## What you should do
Return the listing below exactly, with the pictures dropped.

━━ Dataset extract ━━

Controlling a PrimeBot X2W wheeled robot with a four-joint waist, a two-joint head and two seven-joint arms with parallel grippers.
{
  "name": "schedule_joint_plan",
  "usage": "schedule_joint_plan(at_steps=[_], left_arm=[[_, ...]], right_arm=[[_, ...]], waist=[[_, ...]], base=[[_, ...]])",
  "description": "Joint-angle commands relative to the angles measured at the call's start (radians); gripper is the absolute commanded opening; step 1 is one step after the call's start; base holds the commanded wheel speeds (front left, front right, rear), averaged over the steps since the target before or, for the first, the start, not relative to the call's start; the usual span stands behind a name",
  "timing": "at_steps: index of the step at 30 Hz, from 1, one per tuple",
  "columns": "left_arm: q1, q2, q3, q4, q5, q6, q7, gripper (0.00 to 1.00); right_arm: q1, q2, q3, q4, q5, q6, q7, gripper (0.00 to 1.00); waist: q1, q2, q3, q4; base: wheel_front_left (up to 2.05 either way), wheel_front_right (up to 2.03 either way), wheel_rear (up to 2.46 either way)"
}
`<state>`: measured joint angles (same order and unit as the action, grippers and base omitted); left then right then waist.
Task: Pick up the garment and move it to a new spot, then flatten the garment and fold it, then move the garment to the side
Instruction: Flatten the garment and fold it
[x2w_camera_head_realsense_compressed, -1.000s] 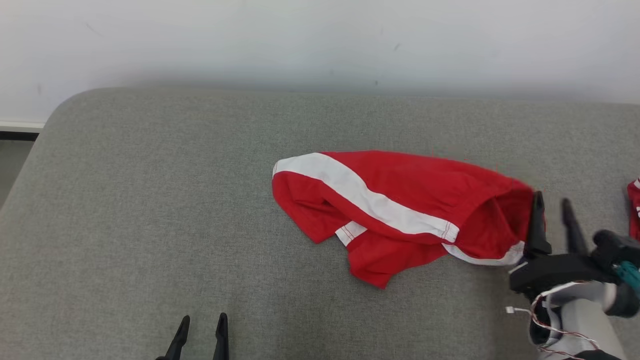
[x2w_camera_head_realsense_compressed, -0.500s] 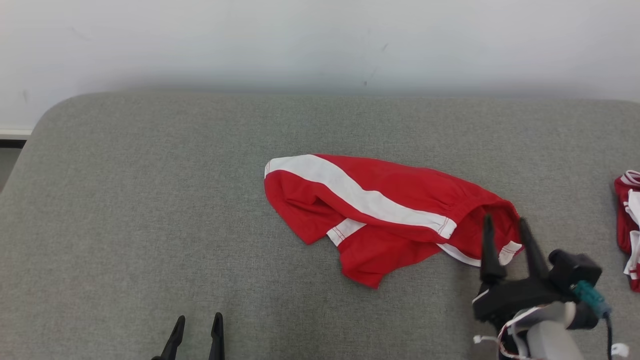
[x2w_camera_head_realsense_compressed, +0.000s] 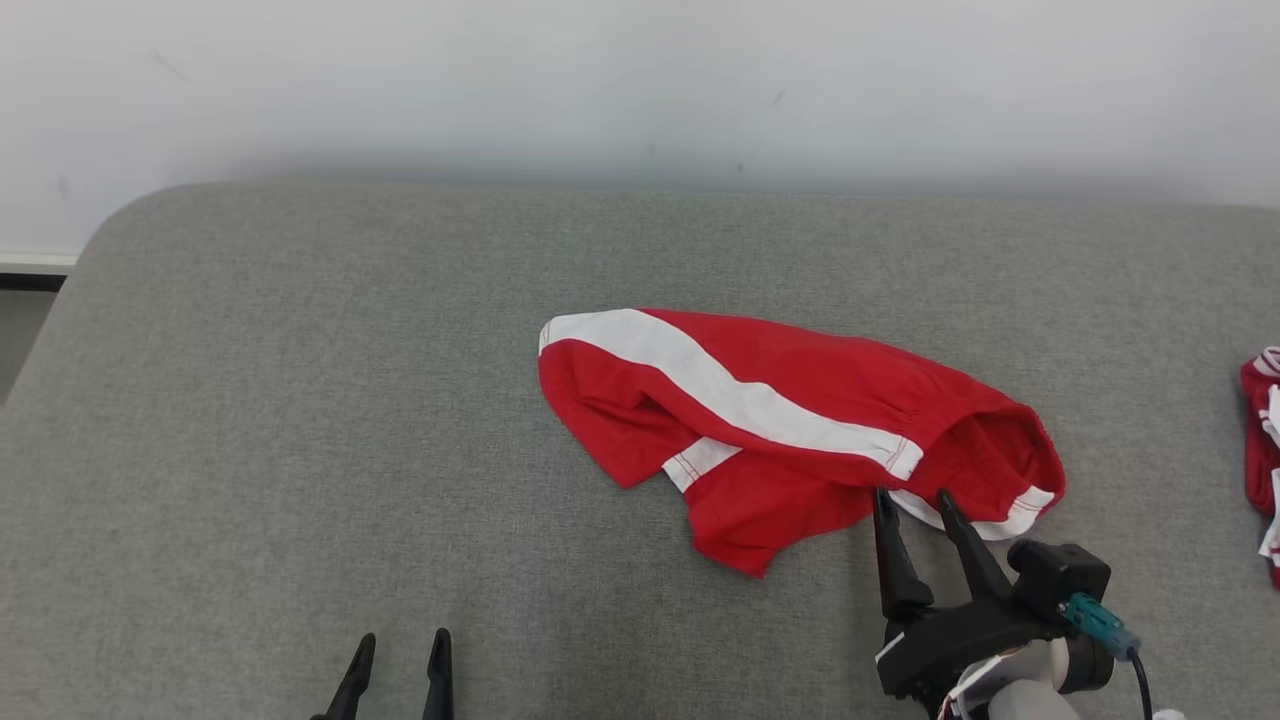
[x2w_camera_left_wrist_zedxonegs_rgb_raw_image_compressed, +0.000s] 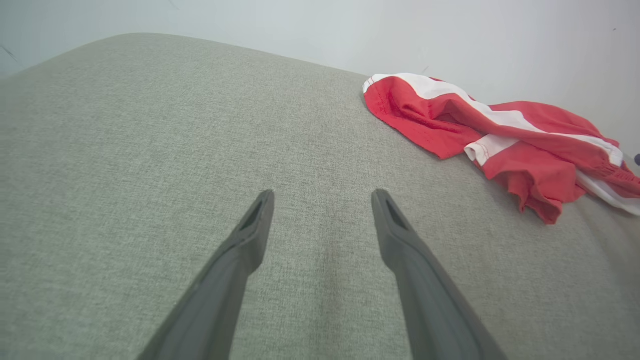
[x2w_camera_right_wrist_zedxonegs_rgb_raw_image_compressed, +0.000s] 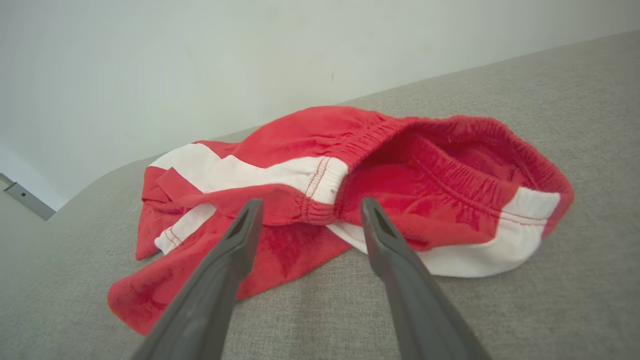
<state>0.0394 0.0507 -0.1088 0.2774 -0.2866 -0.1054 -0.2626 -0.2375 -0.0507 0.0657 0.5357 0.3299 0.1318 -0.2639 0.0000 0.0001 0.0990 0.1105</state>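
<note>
A pair of red shorts with white stripes (x2w_camera_head_realsense_compressed: 790, 420) lies crumpled on the grey cushioned surface (x2w_camera_head_realsense_compressed: 300, 420), its elastic waistband gaping open toward the right. My right gripper (x2w_camera_head_realsense_compressed: 912, 496) is open, its tips just at the near edge of the shorts below the waistband. In the right wrist view the right gripper (x2w_camera_right_wrist_zedxonegs_rgb_raw_image_compressed: 308, 206) points at the shorts (x2w_camera_right_wrist_zedxonegs_rgb_raw_image_compressed: 350, 185), nothing between its fingers. My left gripper (x2w_camera_head_realsense_compressed: 401, 640) is open at the lower left, far from the garment. From the left wrist, the left gripper (x2w_camera_left_wrist_zedxonegs_rgb_raw_image_compressed: 322, 197) hovers over bare fabric, with the shorts (x2w_camera_left_wrist_zedxonegs_rgb_raw_image_compressed: 500, 135) off at the upper right.
Another red and white garment (x2w_camera_head_realsense_compressed: 1262, 440) lies at the right edge of the surface. A white wall (x2w_camera_head_realsense_compressed: 640, 80) runs behind the far edge. The surface's rounded corner (x2w_camera_head_realsense_compressed: 110, 220) is at the upper left, with floor beyond it.
My right gripper has swung from the right end of the shorts, leftward and nearer, to their near edge. The head camera shifted slightly. The left gripper and shorts stayed put.
</note>
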Motion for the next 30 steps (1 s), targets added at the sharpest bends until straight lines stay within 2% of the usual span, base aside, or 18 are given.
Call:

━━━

## Response for this exercise
Controlling a PrimeBot X2W wheeled robot with a four-joint waist, a two-joint head and two seven-joint arms with parallel grippers.
{
  "name": "schedule_joint_plan",
  "usage": "schedule_joint_plan(at_steps=[_], left_arm=[[_, ...]], right_arm=[[_, ...]], waist=[[_, ...]], base=[[_, ...]])",
  "description": "Joint-angle commands relative to the angles measured at the call's start (radians); gripper is the absolute commanded opening; step 1 is one step after the call's start; base holds the commanded wheel speeds (front left, front right, rear), averaged over the steps since the target before or, for the first, the start, not relative to the call's start; the usual span stands behind a name",
  "timing": "at_steps: index of the step at 30 Hz, from 1, one per tuple",
  "columns": "left_arm: q1, q2, q3, q4, q5, q6, q7, gripper (0.00 to 1.00); right_arm: q1, q2, q3, q4, q5, q6, q7, gripper (0.00 to 1.00); waist: q1, q2, q3, q4; base: wheel_front_left (up to 2.05 either way), wheel_front_right (up to 2.03 either way), wheel_rear (up to 2.46 either way)"
}
`<state>`: measured joint angles (same order and unit as the action, grippers and base omitted); left then right then waist.
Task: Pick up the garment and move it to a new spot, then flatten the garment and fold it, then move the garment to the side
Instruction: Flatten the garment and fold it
[x2w_camera_head_realsense_compressed, -1.000s] 
[x2w_camera_head_realsense_compressed, -0.500s] 
[x2w_camera_head_realsense_compressed, +0.000s] 
[x2w_camera_left_wrist_zedxonegs_rgb_raw_image_compressed, +0.000s] 
[x2w_camera_right_wrist_zedxonegs_rgb_raw_image_compressed, +0.000s] 
<state>0.0394 0.0507 -0.1088 0.2774 -0.2866 -0.1054 -0.2626 -0.2375 -0.0507 0.0657 0.5357 0.3299 0.1318 -0.2639 0.0000 0.0001 0.0990 0.1105</state>
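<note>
A pair of red shorts with white stripes (x2w_camera_head_realsense_compressed: 790, 420) lies crumpled on the grey cushioned surface (x2w_camera_head_realsense_compressed: 300, 420), its elastic waistband gaping open toward the right. My right gripper (x2w_camera_head_realsense_compressed: 912, 496) is open, its tips just at the near edge of the shorts below the waistband. In the right wrist view the right gripper (x2w_camera_right_wrist_zedxonegs_rgb_raw_image_compressed: 308, 206) points at the shorts (x2w_camera_right_wrist_zedxonegs_rgb_raw_image_compressed: 350, 185), nothing between its fingers. My left gripper (x2w_camera_head_realsense_compressed: 401, 640) is open at the lower left, far from the garment. From the left wrist, the left gripper (x2w_camera_left_wrist_zedxonegs_rgb_raw_image_compressed: 322, 197) hovers over bare fabric, with the shorts (x2w_camera_left_wrist_zedxonegs_rgb_raw_image_compressed: 500, 135) off at the upper right.
Another red and white garment (x2w_camera_head_realsense_compressed: 1262, 440) lies at the right edge of the surface. A white wall (x2w_camera_head_realsense_compressed: 640, 80) runs behind the far edge. The surface's rounded corner (x2w_camera_head_realsense_compressed: 110, 220) is at the upper left, with floor beyond it.
My right gripper has swung from the right end of the shorts, leftward and nearer, to their near edge. The head camera shifted slightly. The left gripper and shorts stayed put.
</note>
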Motion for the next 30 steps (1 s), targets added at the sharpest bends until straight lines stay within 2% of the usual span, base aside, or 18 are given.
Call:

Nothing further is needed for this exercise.